PORT ISABEL, Texas (AP) _ Underwater debris has complicated the search for people who drove off the Queen Isabella Causeway after the bridge partially collapsed when barges and a tugboat slammed into it.
The death toll stood at five as divers called off the search for the night on Monday, two days after barges crashed into a base of the bridge and knocked two 80-foot sections into the water.
Trooper Adrian Rivera of the Texas Department of Public Safety said three or four people remain missing. Recovery operations were to resume Tuesday morning.
``It took about twice as long as we thought,'' Lt. Lynn Dixon, leader of a team of 15 divers, said Monday. ``There's so much debris, it's difficult to orient yourself.''
The bridge is the only one linking the mainland to South Padre Island, one of the Gulf Coast's premier tourist destinations.
The department said authorities have recovered the bodies of Port Isabel Fire Chief Robert Harris, 46, Stevan Rivas, 22, Robin Leavell, 29, and Giaspar Hinojosa. The fifth victim was seen in a car in the water but the body has not been recovered or identified.
Amadeo Saenz, a Texas Department of Transportation spokesman, said officials will have to tear down an additional 80 feet of the bridge and remove several columns before the structure can be repaired.
Repairs to the bridge could take up to four months to complete. Ferries are being set up for travel between the mainland and the island, providing limited access to a five-mile stretch of hotels, water parks, restaurants and T-shirt shops.
Coast Guard spokesman Lt. Robert Wyman said the five operators of the tug pushing the 400-foot barge will be subpoenaed next week.
Investigators will look into whether the barges were overloaded, whether the skipper was awake at the time of the accident and whether the vessel had sufficient power to maneuver its way through the currents.

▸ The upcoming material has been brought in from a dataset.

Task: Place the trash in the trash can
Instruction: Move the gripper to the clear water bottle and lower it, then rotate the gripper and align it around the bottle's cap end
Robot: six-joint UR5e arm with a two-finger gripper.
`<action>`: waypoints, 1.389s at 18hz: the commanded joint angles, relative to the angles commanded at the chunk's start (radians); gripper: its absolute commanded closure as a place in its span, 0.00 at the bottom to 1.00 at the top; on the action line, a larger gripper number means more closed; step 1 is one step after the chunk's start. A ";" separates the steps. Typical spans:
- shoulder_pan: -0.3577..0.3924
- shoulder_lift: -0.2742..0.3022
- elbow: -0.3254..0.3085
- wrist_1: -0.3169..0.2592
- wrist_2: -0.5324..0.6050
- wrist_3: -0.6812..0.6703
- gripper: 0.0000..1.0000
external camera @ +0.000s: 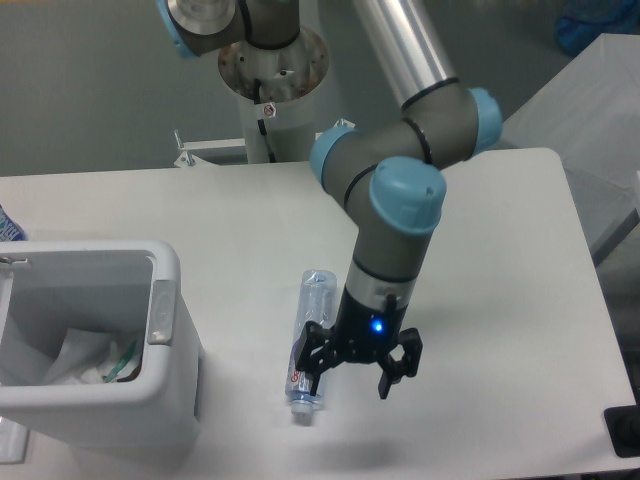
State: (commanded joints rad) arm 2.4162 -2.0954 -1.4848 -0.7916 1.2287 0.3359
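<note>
A crushed clear bottle with a purple-and-white label lies on the table, cap end toward the front edge. My gripper hangs open low over the table, its left finger over the bottle's lower half and its right finger on the bare table to the right. The white trash can stands at the front left. Inside it lies a crumpled white wrapper with green marks.
A blue-and-yellow packet peeks in at the left edge behind the trash can. A black object sits at the front right corner. The table's right edge runs along the far right.
</note>
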 joint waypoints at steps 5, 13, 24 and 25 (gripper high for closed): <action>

Stephen Mosher, president of Brown Water Towing, which owns the tug, said navigation lights on the causeway were not working at the time of the crash. Mosher also said the vessel struck an unmarked sandbar within the channel that caused it to veer off course.
Wyman said all of the Coast Guard's channel markers, buoys and lights are working properly.
Members of the Gulf Coast Mariners Association in Houma, La., said they have been complaining about working conditions on tugs for years.
The organization contends the Coast Guard is failing to enforce the ''12-hour rule,'' which aims to prevent fatigue by limiting time at the helm. Wyman said he could not immediately comment on the 12-hour rule.
Wyman said that a relief captain, David Fowler, was piloting the tug when the accident occurred. He was questioned and passed a sobriety test, officials said.